Hyperscale in your Homelab: The Compute Blade arrives

[+] spiritplumber|3 years ago|reply

I helped write parallelknoppix when I was an undergrad - our university's 2nd cluster ended up being a bunch of laptops with broken displays running it. Took me a whole summer.

Then the next semester I am denied the ability to take a parallel computing class because it was for graduate students only and the prof. would not accept a waiver even though the class was being taught on the cluster me and a buddy built.

That I still had root on.

So I added a script that would renice the prof.'s jobs to be as slow as possible.

BOFH moment :)

[+] ilyt|3 years ago|reply

I always wanted such thing for various "plumbing" services (DHCP/DNS/wifi controller etc) but lack of ECC and OOB management kinda disqualifies it for anything serious.

>He's running forty Blades in 2U. That's:

    >
    >      160 ARM cores
    >      320 GB of RAM
    >      (up to) 320 terabytes of flash storage
    >

>...in 2U of rackspace.

Yay that's like... almost as much as normal 1U server can do

Edit: I give up, HN formatting is idiotic

[+] xattt|3 years ago|reply

But does anyone remember the Beowulf trope(1) from Slashdot? Am I a greybeard now?

(1) https://hardware.slashdot.org/story/01/07/14/0748215/can-you...

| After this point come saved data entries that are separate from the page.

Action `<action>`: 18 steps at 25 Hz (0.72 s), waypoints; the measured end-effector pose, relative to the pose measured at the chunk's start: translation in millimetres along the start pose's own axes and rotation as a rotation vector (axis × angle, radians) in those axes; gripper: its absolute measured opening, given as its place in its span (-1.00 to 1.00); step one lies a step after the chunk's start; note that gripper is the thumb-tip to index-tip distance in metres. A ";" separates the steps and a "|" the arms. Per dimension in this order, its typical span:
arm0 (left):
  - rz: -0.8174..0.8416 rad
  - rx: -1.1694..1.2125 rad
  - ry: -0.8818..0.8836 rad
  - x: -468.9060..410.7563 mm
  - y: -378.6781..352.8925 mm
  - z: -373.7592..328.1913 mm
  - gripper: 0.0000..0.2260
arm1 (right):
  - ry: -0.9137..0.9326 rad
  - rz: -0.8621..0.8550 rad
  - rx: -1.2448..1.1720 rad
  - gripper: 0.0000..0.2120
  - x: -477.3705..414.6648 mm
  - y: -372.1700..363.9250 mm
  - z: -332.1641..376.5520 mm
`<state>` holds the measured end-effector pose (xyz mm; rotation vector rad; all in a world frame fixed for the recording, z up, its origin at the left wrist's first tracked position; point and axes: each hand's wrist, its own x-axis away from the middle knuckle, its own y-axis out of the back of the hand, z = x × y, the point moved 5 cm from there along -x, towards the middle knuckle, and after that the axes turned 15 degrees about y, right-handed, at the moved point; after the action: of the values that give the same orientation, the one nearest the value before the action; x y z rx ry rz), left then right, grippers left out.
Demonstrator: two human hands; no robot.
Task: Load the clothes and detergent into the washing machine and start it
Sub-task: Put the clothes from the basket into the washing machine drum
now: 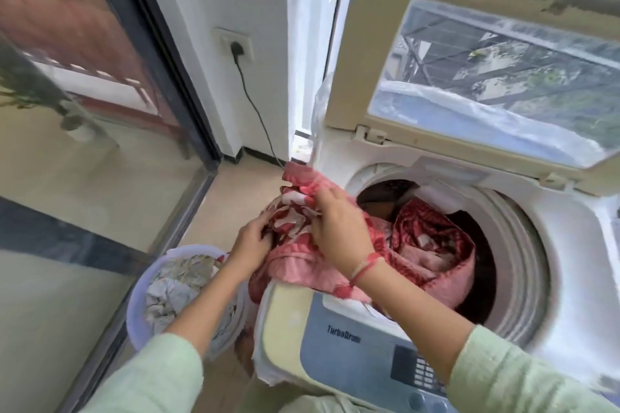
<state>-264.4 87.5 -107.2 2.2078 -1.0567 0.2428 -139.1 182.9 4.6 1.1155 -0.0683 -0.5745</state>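
Loading is under way but not finished. The washer [570, 245] stands with its lid [486, 70] raised, and its drum [523, 245] already holds some dark and red laundry. A red-and-white patterned cloth [335, 265] is partway in: one end has dropped into the drum, the middle drapes over the front rim beside the control panel [362, 352], and the other end is bunched up outside the opening, to the left. That bunched end is where the grip lies. The left hand [251, 241] is clenched in the folds at the lower left of the bundle, and the right hand [339, 225] pinches the upper part between thumb and fingers, so the cloth lies between and under both hands, with most of its length trailing right toward the drum. On the floor to the left, the basket [134, 305] has more pale clothes in it, so several pieces are left to move. No detergent is visible anywhere in view, the lid is yet to be closed, and nothing shows the machine has been started; all that appears to remain.
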 end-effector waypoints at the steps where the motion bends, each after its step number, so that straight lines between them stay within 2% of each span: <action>1: -0.058 0.118 -0.048 12.6 5.3 -17.6 -0.43 | -0.014 -0.079 -0.049 -0.81 10.3 20.6 -10.5; 3: -0.171 0.149 -0.277 45.2 3.8 -73.1 -0.40 | -0.041 -0.268 -0.041 -0.73 34.2 75.6 -37.9; 6: -0.311 -0.067 -0.594 96.5 -50.9 -161.9 -0.44 | -0.092 -0.509 0.161 -0.72 76.7 168.1 -76.9; 8: -0.311 -0.224 -0.608 107.5 -112.3 -203.5 -0.49 | -0.172 -0.626 0.295 -0.83 107.7 214.4 -103.3; 10: -0.227 -0.413 -0.570 98.2 -179.6 -217.3 -0.50 | -0.369 -0.614 0.420 -0.85 137.5 219.0 -141.5; 12: -0.062 -0.683 -0.474 74.8 -235.0 -198.0 -0.53 | -0.435 -0.329 0.425 -0.78 150.4 181.9 -176.5; 14: 0.330 -1.112 -0.235 49.4 -271.9 -140.3 -0.57 | -0.455 0.185 0.249 -0.88 163.2 135.0 -196.1; 15: 0.527 -1.295 -0.115 42.1 -276.6 -107.6 -0.56 | -0.549 0.498 0.139 -0.86 174.7 117.7 -197.0; 16: 0.673 -1.445 -0.029 41.8 -270.7 -83.5 -0.54 | -0.662 0.735 0.020 -0.71 189.7 100.0 -200.7; 17: 0.698 -1.492 -0.003 39.8 -263.3 -71.7 -0.54 | -0.763 0.857 -0.064 -0.66 200.4 88.5 -202.9; 18: 0.610 -1.423 -0.014 32.9 -257.0 -71.9 -0.55 | -0.764 0.887 -0.076 -0.68 199.9 76.8 -209.5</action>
<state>-42.6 228.4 -164.5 0.6084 -1.2749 -0.2337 131.9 286.5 -69.9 0.6347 -1.1328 -0.1604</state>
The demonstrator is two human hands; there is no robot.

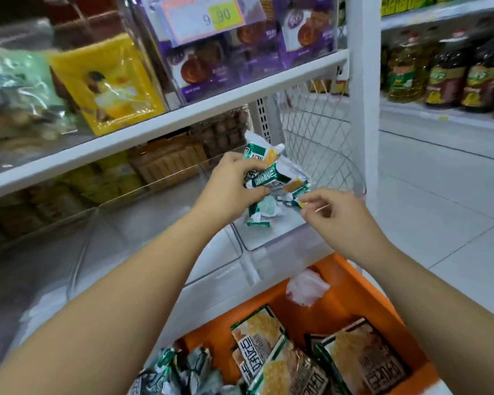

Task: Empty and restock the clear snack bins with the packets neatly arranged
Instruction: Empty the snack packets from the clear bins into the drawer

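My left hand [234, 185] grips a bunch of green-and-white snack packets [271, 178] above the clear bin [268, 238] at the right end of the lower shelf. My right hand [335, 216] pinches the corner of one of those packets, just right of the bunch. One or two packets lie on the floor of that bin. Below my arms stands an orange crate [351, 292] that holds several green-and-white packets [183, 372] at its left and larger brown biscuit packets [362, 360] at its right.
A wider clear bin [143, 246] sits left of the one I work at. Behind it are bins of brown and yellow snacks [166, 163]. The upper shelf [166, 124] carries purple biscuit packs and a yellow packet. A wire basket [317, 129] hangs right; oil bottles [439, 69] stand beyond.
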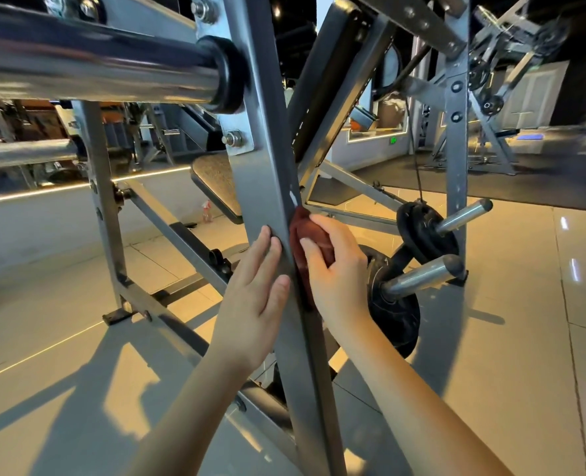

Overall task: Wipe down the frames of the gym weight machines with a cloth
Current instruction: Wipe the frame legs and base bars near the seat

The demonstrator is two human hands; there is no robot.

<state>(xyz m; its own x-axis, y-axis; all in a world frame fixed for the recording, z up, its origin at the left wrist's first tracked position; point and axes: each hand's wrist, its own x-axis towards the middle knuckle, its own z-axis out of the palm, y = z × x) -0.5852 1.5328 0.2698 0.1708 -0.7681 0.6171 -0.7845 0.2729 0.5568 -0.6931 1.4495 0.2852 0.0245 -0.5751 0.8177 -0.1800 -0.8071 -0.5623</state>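
Against the right edge of the frame post point(267, 187), the right hand point(336, 269) grips the bunched red cloth point(310, 235), pressing it onto the metal; the left hand point(254, 293) lies flat, fingers straight, on the front face, apparently bracing.

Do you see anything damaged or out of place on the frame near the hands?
Yes, a small thing: on the edge of the grey upright post, just above the red-brown cloth that the right hand holds, white flecks show, which look like chipped paint. Nothing else stands out.
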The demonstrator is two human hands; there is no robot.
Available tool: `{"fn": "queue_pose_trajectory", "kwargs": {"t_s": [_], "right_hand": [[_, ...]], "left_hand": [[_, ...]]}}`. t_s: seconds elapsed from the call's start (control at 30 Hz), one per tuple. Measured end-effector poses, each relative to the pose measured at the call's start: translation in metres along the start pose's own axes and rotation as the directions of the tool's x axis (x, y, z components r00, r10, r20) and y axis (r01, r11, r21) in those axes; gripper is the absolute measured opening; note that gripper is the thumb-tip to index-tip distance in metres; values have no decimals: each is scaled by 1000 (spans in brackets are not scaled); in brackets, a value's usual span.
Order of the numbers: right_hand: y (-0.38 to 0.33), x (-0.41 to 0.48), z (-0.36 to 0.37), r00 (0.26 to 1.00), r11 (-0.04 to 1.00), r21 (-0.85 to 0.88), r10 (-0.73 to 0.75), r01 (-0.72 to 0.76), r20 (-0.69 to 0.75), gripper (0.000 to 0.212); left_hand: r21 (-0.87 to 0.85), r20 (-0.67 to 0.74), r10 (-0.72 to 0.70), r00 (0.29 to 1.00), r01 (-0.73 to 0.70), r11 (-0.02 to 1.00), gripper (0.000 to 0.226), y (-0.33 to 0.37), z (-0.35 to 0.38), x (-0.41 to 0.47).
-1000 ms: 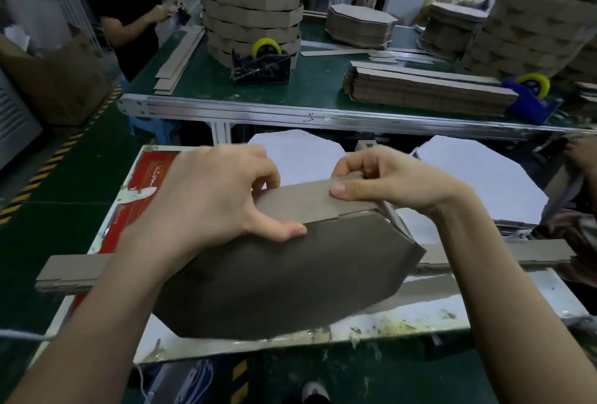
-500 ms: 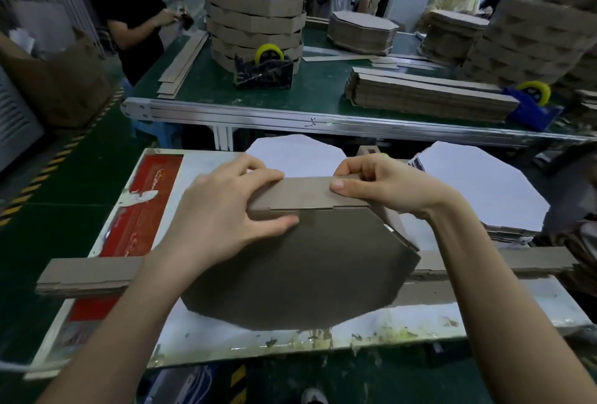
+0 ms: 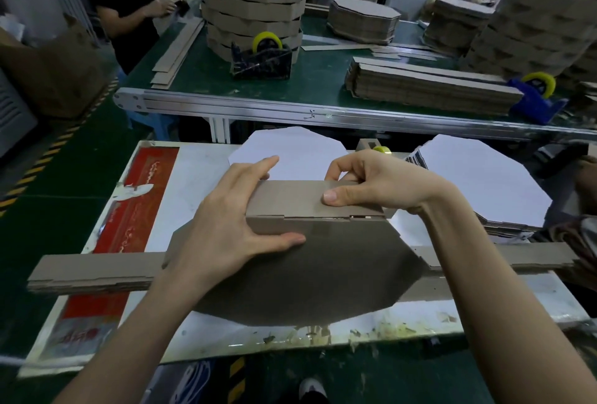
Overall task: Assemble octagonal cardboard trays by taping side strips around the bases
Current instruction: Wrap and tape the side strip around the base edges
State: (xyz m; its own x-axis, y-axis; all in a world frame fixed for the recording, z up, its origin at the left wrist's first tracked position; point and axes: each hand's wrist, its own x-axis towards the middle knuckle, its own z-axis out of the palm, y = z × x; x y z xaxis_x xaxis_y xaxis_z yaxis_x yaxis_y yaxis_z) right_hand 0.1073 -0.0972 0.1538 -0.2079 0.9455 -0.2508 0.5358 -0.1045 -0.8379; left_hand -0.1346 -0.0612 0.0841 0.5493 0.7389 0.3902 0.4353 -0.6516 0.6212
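A brown octagonal cardboard base (image 3: 316, 277) lies tilted on the white work board (image 3: 200, 171), its far edge raised. A brown side strip (image 3: 290, 198) stands along that far edge. My left hand (image 3: 226, 222) lies over the strip's left end, its fingers straight behind the strip and its thumb pressing on the base. My right hand (image 3: 371, 184) pinches the strip's right part between thumb and curled fingers. Across the board, under the base, runs a pile of long side strips (image 3: 93, 269).
White octagonal sheets lie behind (image 3: 290, 148) and at right (image 3: 478, 177). A yellow tape roll (image 3: 381, 149) peeks behind my right hand. The green bench (image 3: 323, 80) beyond holds stacked trays (image 3: 252, 6), strip piles (image 3: 426, 87), two tape dispensers (image 3: 261, 57) (image 3: 536, 96). People stand behind it.
The base has dropped lower and flatter toward the board. My left fingers have straightened out along the strip; the right hand keeps its pinch.
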Motion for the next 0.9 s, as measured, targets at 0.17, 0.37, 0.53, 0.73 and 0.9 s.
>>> {"fn": "queue_pose_trajectory", "kwargs": {"t_s": [0.17,0.37,0.53,0.73,0.9], "right_hand": [[-3,4,0,1000,1000,-12,19,-19,8,40],[-6,7,0,998,994,-101,25,-31,-62,40],[-7,5,3,1000,988,-154,25,-24,5,38],[-5,3,2,1000,978,-210,10,-11,-5,31],[-1,1,0,999,970,-238,-45,43,-4,21]], "left_hand": [[29,9,-16,1000,16,999,89,-5,0,0],[43,-8,-3,1000,3,999,79,-3,-3,0],[51,-19,-13,1000,14,999,78,-1,-3,-1],[47,-28,-34,999,36,998,76,3,0,3],[10,-26,-60,998,60,998,73,0,-1,7]]}}
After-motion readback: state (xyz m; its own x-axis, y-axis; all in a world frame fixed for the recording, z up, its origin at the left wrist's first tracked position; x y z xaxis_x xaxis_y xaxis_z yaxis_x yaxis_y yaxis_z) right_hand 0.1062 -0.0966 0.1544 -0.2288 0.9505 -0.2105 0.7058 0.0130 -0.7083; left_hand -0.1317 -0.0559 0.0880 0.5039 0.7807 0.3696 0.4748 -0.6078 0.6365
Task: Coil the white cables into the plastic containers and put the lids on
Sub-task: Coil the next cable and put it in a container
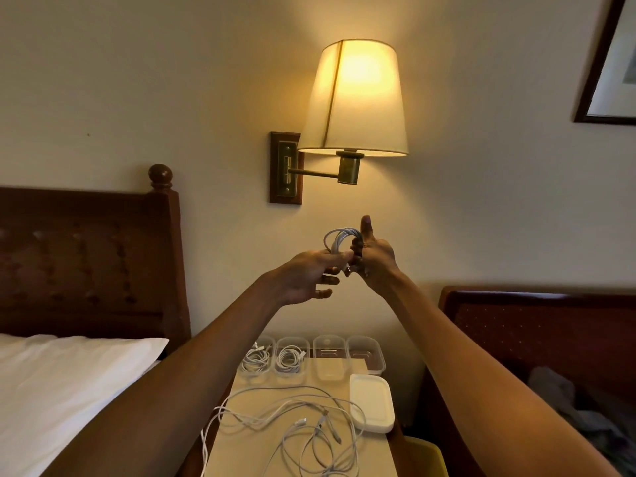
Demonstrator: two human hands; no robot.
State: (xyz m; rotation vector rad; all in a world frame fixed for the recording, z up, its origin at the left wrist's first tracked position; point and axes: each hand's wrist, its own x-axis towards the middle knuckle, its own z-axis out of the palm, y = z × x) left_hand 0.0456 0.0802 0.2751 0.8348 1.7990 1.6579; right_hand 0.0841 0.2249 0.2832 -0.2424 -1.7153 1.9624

[+] marginalia_nu|3 years ago|reply

I do think this is sort of fool's gold in terms of actual performance. Even though the core count and RAM size is impressive, those cores are talking over ethernet rather than system bus.

Latency and bandwidth is atrocious in comparison, and you're going to run into problems like no individual memory allocation being able to exceed 8 Gb.

Like for running a hundred truly independent jobs then sure, maybe you'll get equivalent performance, but that's a very unique scenario that is rare in the real world.

[+] singron|3 years ago|reply

It's actually 3U since the 2U of 40 pis will need almost an entire 1U 48 port PoE switch instead of plugging into the TOR. The switch will use 35-100W for itself depending on features and conversion losses. If each pi uses more than 8-9W or so under load, then you might actually need a second PoE switch.

If you are building full racks, it probably makes more sense to use ordinary systems, but if you want to have a lot of actual hardware isolation at a smaller scale, it could make sense.

In some colos, they don't give you enough power to fill up your racks, so the low energy density wouldn't be such a bummer there.

[+] 2OEH8eoCRo0|3 years ago|reply

> Yay that's like... almost as much as normal 1U server can do

Hyperscale in your Homelab. Something to hack on, learn, host things like Jellyfin, and have fun with.

[+] guntherhermann|3 years ago|reply

It's ~~four~~ two spaces to get the "code block" style.

    like
    this

and asterisk for italics (I don't think there is a 'quote' available, and I'm not sure how they play together.

* does this work? * Edit: No! Haha

    *how*
    *about*
    *this*

Edit: No, no joy there either.

I agree, it's not the most intuitive formatting syntax I've come across :)

I guess we're stuck with BEGIN_QUOTE and END_QUOTE blocks!

[+] PragmaticPulp|3 years ago|reply

> but lack of ECC and OOB management kinda disqualifies it for anything serious.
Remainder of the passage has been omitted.